After thinking about what to photograph, baking a pie and making jam tarts .. I decided that the perfect accompaniment would be the french beans that I have grown in the garden and I wondered whether I could try all these rules of composition with a small bunch of beans.
The abstract below uses one of the bean images above and has been manipulated in Photoshop. I love the vibrant colours – can you guess which image was the original? Does this count as a composition … it is a pattern, it repeats and reflects and has some great symmetry – it was taken with a camera, there is balance in the green and brown tones, the frame is filled with colour and the lines draw you into the centre of the image. What do you think?
Some of the rules cross over each other, but by choosing just one subject, you can really explore what the rules are and you have to think about what you creating when you take the image.
I have taken a few food photos in my blog so far, and today I baked cherry scones and lime and coconut cookies and thought it was a great opportunity to take some more photos. Recently I have come accorss a coupld of other posts about taking photos of food … and I have thought about what they have said when I took the images today.
Todays set up involved natural window light, a sheet of foam board to bounce the light back and my 50mm lens
The cherry scones I photographed on a plain white plate, on a wooden table… the table compliments the glaze of the scones, but I experimented and decided to go closer.
Moving in closer I increased the aperture as the depth of field would be reduced, and I changed my angle slightly, but by removing the edge of the plate you have no idea of scale. This could be tiny scones or huge ones.

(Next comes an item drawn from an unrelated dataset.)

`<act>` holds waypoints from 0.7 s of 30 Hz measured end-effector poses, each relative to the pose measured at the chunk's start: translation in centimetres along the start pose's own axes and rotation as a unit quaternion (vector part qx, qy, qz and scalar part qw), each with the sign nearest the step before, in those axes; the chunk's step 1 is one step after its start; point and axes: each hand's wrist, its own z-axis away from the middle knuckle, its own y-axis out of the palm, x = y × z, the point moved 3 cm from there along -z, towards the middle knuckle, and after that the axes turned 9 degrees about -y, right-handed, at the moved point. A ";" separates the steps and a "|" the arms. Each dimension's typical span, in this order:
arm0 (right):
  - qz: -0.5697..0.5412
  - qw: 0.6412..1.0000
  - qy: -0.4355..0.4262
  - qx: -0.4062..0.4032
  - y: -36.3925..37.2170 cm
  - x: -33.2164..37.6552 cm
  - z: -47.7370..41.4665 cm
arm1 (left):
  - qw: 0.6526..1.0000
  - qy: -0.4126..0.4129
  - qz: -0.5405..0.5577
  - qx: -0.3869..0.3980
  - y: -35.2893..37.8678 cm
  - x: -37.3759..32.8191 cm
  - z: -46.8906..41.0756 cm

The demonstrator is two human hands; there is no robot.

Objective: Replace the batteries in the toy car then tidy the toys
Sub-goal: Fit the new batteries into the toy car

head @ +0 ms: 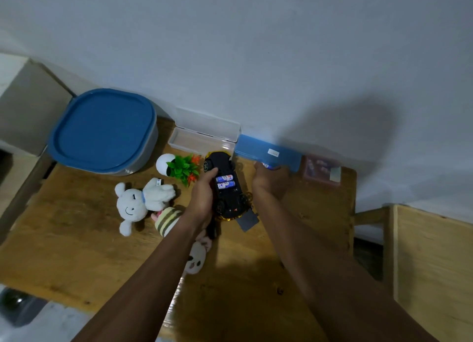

This were placed on black marble… which was not big enough to cover the work area and the difference between that, the sugar paper and the table beyond is quite apparent. If I am going to take food photos I need the think more about the background medium and get some different surfaces, plates, tiles etc to photograph on. The black marble seems to suck the colour right out of these delicate biscuits.
A biscuit stack works much better … but the black marble does not meet the background… this shoot though has much better colour, you can see the texture of the biscuits, the crumbs and the reflection in the marble.
So what next:
Look at lighting
Look at making the backgrounds more interesting
Put the kettle on and enjoy a cherry scone and a lime biscuit … afterall someone has the try them 🙂
Photographing and talking about something every day is a challenge – it is a challenge finding the time, it is a challenge finding the motivation and it is a challenge to find the inspiration. Today I wanted to run, do some cooking and catch up with some of the household chores, fit in some work … on top of that I really wanted to do some baking… so that inspired today’s photos.
I baked a coffee cake. I took the photos lit by natural night on my coffee table with my 100mm canon lens. It does not look quite like the recipe … but I am not Mary Berry!
What I really wanted to do was experiment with the cake… it would have been fun to slice it up and serve it with silver cutlery and a cup of tea., it would be nice to see it presented or photographed served – but equally I made the cake for my family to enjoy and they would have been a bit miffed at half sliced cake … so today that was not an option.